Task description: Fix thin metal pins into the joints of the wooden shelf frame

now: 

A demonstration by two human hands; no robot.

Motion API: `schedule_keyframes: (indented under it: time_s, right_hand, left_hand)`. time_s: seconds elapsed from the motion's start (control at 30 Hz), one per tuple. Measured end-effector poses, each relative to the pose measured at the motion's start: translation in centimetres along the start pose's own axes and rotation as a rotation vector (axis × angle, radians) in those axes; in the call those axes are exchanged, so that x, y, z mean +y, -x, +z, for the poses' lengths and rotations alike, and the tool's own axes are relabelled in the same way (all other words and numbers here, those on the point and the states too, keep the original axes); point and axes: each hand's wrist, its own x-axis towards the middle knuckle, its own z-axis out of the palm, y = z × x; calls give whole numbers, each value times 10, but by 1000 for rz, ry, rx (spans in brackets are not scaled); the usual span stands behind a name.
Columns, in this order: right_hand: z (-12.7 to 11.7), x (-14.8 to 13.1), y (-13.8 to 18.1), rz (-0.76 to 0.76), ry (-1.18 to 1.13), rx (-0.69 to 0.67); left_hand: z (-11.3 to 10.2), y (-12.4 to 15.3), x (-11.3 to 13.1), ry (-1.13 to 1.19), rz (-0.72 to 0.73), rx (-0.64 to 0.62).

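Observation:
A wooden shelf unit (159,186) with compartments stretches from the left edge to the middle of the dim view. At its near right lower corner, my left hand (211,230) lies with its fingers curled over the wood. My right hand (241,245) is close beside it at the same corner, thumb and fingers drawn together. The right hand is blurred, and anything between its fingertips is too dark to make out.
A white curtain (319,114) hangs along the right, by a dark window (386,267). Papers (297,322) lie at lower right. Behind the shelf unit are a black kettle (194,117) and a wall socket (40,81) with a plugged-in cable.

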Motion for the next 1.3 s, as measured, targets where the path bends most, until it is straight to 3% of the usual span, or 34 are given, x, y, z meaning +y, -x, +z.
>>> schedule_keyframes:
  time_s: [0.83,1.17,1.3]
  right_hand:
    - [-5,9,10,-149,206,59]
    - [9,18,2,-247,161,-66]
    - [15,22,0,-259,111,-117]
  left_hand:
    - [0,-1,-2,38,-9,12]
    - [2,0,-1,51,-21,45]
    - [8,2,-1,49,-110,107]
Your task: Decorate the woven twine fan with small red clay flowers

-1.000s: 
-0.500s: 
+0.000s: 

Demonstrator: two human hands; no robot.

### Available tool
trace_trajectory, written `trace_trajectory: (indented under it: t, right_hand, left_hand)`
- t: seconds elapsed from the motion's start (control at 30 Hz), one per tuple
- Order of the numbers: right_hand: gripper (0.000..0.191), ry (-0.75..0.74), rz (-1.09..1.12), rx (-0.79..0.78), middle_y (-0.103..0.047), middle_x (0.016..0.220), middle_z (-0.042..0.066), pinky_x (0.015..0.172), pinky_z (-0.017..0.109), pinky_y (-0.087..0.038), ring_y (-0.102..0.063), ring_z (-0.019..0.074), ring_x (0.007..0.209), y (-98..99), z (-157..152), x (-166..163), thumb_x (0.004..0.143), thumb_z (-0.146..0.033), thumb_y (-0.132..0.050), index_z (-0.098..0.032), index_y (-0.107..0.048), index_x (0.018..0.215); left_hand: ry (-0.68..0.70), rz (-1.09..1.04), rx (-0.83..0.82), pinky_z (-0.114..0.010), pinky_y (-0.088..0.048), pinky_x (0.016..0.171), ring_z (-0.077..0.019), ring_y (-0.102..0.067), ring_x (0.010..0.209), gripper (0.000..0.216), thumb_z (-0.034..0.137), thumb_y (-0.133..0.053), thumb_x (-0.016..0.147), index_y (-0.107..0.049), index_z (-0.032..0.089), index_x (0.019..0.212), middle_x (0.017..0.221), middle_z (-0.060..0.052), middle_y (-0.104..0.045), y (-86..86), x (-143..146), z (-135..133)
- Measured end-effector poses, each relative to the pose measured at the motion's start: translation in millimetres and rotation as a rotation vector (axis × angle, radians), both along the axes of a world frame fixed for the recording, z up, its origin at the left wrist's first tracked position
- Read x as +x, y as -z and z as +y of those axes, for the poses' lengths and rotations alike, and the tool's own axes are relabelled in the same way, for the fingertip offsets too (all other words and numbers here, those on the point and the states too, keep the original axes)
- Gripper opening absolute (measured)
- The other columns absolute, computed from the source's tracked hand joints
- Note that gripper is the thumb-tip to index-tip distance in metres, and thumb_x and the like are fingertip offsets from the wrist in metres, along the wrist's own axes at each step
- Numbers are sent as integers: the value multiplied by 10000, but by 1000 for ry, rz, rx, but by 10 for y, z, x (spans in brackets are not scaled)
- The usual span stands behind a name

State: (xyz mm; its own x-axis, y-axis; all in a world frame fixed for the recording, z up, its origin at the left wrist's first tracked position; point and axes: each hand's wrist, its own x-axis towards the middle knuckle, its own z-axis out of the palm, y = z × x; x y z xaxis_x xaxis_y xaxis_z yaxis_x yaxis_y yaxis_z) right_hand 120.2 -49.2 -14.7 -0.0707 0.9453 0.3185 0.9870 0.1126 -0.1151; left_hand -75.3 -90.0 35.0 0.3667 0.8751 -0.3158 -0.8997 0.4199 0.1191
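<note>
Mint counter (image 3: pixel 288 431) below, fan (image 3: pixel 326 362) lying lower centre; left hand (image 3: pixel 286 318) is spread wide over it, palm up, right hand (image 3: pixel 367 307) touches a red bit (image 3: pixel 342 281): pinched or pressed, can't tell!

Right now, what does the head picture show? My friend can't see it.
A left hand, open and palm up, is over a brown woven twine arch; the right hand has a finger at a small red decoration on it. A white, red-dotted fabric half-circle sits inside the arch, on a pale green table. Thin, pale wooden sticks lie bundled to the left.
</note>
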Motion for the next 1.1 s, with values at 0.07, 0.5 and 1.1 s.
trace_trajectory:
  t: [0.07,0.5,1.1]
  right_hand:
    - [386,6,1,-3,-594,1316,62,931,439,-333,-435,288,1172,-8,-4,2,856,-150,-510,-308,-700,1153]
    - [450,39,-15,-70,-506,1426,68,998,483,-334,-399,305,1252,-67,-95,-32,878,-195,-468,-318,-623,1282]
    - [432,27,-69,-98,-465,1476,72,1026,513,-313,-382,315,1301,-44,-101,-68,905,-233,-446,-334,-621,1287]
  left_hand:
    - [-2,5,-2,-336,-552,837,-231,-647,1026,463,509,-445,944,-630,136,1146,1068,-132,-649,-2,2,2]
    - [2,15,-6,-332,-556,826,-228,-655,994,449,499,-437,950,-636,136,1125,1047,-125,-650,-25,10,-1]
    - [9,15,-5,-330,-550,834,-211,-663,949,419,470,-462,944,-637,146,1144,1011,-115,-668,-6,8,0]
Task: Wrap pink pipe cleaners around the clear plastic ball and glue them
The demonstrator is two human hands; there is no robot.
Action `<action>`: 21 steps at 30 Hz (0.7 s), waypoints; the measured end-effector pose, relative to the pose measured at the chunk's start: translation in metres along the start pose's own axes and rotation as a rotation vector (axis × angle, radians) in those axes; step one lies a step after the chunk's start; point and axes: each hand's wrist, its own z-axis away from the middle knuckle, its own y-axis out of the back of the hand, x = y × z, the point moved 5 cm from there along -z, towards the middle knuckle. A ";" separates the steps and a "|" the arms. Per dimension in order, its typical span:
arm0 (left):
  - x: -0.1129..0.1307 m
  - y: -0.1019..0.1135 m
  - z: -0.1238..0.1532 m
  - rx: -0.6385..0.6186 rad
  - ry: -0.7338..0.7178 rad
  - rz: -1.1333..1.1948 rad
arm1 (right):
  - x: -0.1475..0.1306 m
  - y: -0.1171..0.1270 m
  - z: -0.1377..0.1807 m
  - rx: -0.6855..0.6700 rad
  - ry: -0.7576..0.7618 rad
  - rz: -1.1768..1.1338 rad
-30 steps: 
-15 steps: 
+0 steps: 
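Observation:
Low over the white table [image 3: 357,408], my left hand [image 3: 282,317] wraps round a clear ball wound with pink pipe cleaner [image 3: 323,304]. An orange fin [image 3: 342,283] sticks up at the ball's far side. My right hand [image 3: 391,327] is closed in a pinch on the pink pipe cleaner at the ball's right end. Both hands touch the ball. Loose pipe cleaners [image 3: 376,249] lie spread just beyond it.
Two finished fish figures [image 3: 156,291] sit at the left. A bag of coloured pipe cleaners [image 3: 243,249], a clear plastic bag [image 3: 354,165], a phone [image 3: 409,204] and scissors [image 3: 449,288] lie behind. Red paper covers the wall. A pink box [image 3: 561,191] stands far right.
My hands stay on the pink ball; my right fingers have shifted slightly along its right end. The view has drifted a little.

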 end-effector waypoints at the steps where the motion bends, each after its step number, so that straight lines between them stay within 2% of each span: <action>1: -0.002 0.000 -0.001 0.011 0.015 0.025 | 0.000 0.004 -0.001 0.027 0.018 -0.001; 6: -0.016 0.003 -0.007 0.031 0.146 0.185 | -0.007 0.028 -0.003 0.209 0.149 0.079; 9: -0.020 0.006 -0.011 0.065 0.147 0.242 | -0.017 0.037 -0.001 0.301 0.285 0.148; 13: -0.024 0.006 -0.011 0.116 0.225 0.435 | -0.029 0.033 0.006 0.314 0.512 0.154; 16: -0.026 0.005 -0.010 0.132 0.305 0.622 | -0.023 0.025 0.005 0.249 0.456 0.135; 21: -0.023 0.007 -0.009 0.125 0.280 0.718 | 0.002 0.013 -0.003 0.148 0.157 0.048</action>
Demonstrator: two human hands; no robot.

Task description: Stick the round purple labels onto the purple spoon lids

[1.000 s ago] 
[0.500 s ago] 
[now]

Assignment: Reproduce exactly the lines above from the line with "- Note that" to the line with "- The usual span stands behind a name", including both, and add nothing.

Written answer:
- Note that gripper is the thumb-tip to index-tip distance in metres, and thumb_x and the like are fingertip offsets from the wrist in metres, along the wrist's own axes at each step
- Numbers are sent as integers: the value multiplied by 10000, but by 1000 for ry, rz, rx, but by 10 for y, z, x (spans in brackets are not scaled)
- The usual span stands behind a name

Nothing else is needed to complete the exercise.